Ignore a specific directory with HTML files to check #1909

honzajavorek · 2025-11-10T10:31:26Z

honzajavorek
Nov 10, 2025

Hi, my site contains generated content, which I cannot really influence, it's different every day, and I don't want to check the links there, because I can't even fix them.

My specific use case

I automatically read a feed of some job postings from several job boards and display them in one section of my web. There's a ton of links out, and many suffer aggressive anti-scraping (thus also anti-lychee) protections, the jobs expire throughout the day, etc.

I thought I could ignore those parts by exclude_path, but it doesn't seem to work. I'd like to ask what I'm doing wrong, or whether I misunderstood the option, or what's the best solution to my problem.

My site is a static site, plain HTML, rendered in a public folder. My command is ./lychee public. The problematic pages look like this:

[public/jobs/praha/index.html]:
[404] https://www.jobs.cz/rpd/2000811023/?utm_source=juniorguru | Error (cached)
[406] http://www.zebra.com/ | Error (cached)
[403] http://www.sap.com/ | Error (cached)
[404] https://www.jobs.cz/rpd/2000757067/?utm_source=juniorguru | Error (cached)

[public/jobs/index.html]:
[403] http://www.sap.com/ | Network error: Forbidden
[404] https://www.jobs.cz/rpd/2000811023/?utm_source=juniorguru | Network error: Not Found
[406] http://www.zebra.com/ | Network error: Not Acceptable
[404] https://www.jobs.cz/rpd/2000811023/?utm_source=juniorguru | Error (cached)
[404] https://www.jobs.cz/rpd/2000757067/?utm_source=juniorguru | Network error: Not Found

...

My TOML looks like this, but I still get the output above:

exclude_path = [
    "/jobs/index\\.html$",
    "/jobs/[^/]+/index\\.html$",
]

I'd be grateful for any guidance.

Answered by thomas-zahner

Nov 27, 2025

Ah that explains the issue 👍

I can recommend that you try the dedicated GitHub action instead of setting up lychee manually, though your approach of course is also fine.

So in summary, updating to lychee 0.21.0 fixes the problem and makes exclude_path work as expected.
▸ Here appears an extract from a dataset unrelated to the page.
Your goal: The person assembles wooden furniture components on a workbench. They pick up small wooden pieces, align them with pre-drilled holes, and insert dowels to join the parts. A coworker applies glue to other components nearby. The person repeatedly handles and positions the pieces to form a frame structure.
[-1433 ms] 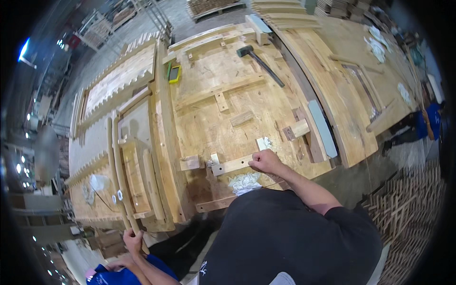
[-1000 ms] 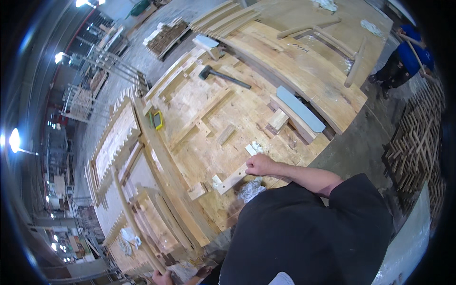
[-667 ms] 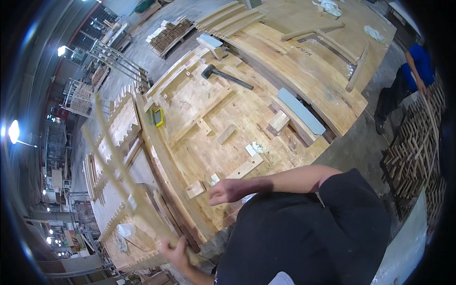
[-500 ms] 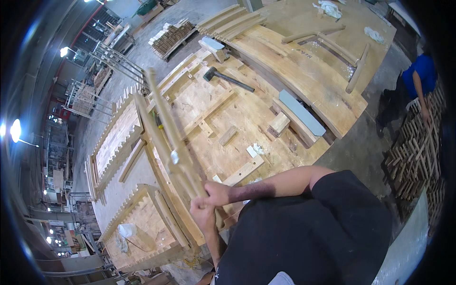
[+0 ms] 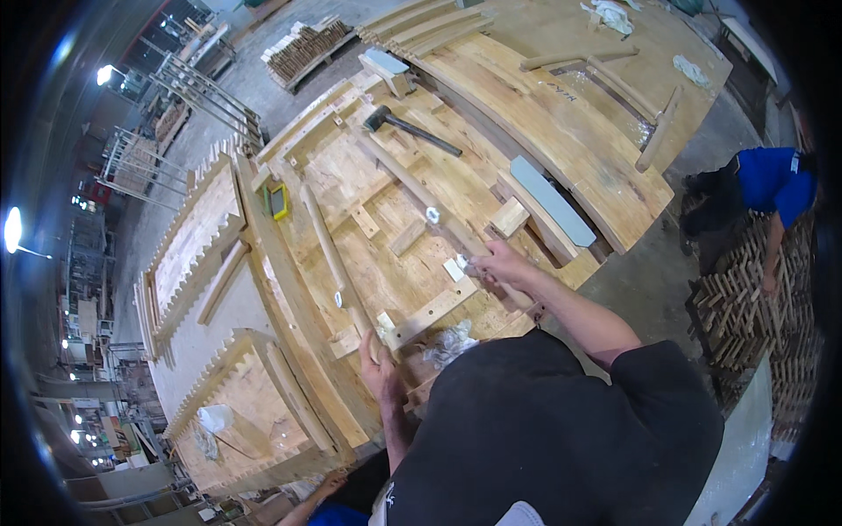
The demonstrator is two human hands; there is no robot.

Also, the regular expressions for exclude_path do not have to match the full path, they just have to produce a match. So the docs are accurate and up to date. It probably was different in the past, e.g. with 0.18.1.

View full answer

mre · 2025-11-11T09:52:40Z

mre
Nov 11, 2025
Maintainer

You're very close.

Excluded paths need to be specified from the root directory where you called lychee from:

exclude_path = [
    "public/jobs/index\\.html$",
    "public/jobs/[^/]+/index\\.html$",
]

That might be a little surprising. After all, you provided public as the input directory already, so lychee should be smart enought to figure this out, right? But remember, that you can provide multiple inputs, at which point it's no longer clear to which input an excluded path refers to. That's why you always have to write out the full path or use a wildcard to match all directories:

exclude_path = [
    ".*/jobs/index\\.html$",
    ".*/jobs/[^/]+/index\\.html$",
]

Thanks for using lychee.

10 replies

thomas-zahner Nov 17, 2025
Maintainer

Good thinking, but the regex needs to fully match the path and this does not.
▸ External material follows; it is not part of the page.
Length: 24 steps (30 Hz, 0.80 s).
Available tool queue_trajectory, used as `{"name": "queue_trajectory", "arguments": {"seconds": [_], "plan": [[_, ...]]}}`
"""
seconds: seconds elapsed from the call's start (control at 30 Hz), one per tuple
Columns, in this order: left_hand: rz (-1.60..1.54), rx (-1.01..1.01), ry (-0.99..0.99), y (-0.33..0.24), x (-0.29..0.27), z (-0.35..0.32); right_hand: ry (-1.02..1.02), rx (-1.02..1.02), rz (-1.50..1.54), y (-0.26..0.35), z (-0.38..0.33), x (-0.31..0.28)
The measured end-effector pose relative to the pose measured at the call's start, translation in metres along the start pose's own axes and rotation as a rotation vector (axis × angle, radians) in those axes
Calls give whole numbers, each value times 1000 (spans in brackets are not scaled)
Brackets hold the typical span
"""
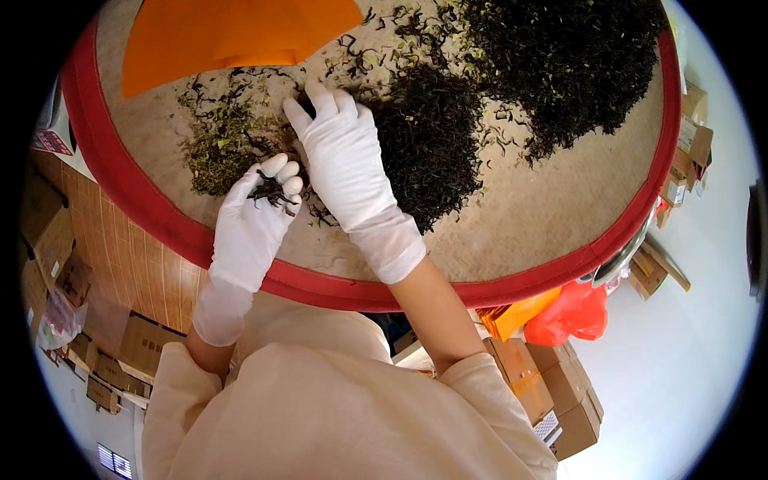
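Your left hand [260, 204], gloved in white, sits left of centre in the frame, its fingers curled in around a small clump of dark leaves [270, 192]. Your right hand [336, 136], also gloved, lies just to its upper right, back of the hand up, fingers bent and slightly apart; you cannot tell from here whether its fingertips pinch anything. The middle heap [436, 144] of the same leaf is just beside your right hand, on its right, and a larger dark heap [568, 64] fills the upper right. Near your left hand, toward the upper left, lies a yellow-green pile [216, 156].

The dark leaves are thin, twisted and nearly black, with loose strands scattered between the heaps; the yellow-green pile looks paler and more broken.

Your worktop [536, 236] is rounded and beige, edged by a wide red rim [344, 294]. An orange sheet [240, 36] lies at its upper left. Below the rim, at the lower right, you have a red plastic bag [568, 316] and cardboard boxes [576, 400]; brown flooring [120, 232] shows at the left.
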<state>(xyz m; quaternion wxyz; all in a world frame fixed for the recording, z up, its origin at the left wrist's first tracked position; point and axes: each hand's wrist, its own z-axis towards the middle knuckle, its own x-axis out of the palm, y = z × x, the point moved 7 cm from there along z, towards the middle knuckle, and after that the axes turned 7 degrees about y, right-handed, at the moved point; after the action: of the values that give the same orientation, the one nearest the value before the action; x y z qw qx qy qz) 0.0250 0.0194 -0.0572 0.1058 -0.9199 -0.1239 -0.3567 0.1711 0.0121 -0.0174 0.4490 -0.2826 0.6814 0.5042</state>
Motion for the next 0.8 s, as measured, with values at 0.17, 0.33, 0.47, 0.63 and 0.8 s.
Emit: {"name": "queue_trajectory", "arguments": {"seconds": [0.17,0.33,0.47,0.63,0.8], "plan": [[12,49,-23,-8,0,-1,-216,195,569,-35,-41,-35],[-23,15,56,-3,3,2,-182,653,1247,-83,-85,-72],[-25,-21,70,0,6,3,-188,556,988,-91,-100,-95],[38,3,28,-4,5,2,-310,712,754,-121,-131,-89],[78,7,-33,-5,12,0,39,312,178,-77,-108,-81]]}}
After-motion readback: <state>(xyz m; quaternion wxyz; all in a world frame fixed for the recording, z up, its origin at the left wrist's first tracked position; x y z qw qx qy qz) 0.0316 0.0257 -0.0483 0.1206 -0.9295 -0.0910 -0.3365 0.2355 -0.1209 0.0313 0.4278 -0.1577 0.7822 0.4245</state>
I've just double tested this and that's actually not true for lychee 0.21.0. The exclude path arguments apply for any regex that matches and it does not have to be an exact match. So for example a value of jobs excludes both of your examples.

I can really recommend that you use --dump-inputs to debug and understand which files lychee excludes. This skips the actual link checking and just prints the files which lychee would check.

@honzajavorek Which version of lychee do you use? There was a bug with --dump-inputs in previous versions and I recommend that you use the latest 0.21.0.

I've reproduced your use case with your provided TOML file with lychee 0.21.0 and it works:

➜ tree public
public
└── jobs
    ├── index.html
    └── praha
        └── index.html

3 directories, 2 files
➜ cat lychee.toml
exclude_path = [
    "/jobs/index\\.html$",
    "/jobs/[^/]+/index\\.html$",
]
➜ lychee public --dump-inputs

honzajavorek Nov 27, 2025
Author

I'm sorry, I didn't have time to dig into it, but I still struggle with it. You asking me about version actually gave me an idea if this could be the problem, because I don't seem to reproduce the issue locally, while on CI it behaves as if I didn't exclude anything. I'll check versions and dig deeper today.

honzajavorek Nov 27, 2025
Author

lychee-v0.18.1 🤦‍♂️

  check-links:
    executor: python-js
    steps:
      - attach_workspace:
          at: "~"
      - run:
          name: Download Lychee
          command: wget "https://github.com/lycheeverse/lychee/releases/download/lychee-v0.18.1/lychee-x86_64-unknown-linux-musl.tar.gz" -O "lychee.tar.gz"
      - run:
          name: Extract Lychee
          command: tar -xzvf "lychee.tar.gz" && chmod +x "lychee"
      - run:
          name: Lychee version
          command: ./lychee --version
      - run:
          name: Check links
          command: ./lychee public

thomas-zahner Nov 27, 2025
Maintainer

Ah that explains the issue 👍

I can recommend that you try the dedicated GitHub action instead of setting up lychee manually, though your approach of course is also fine.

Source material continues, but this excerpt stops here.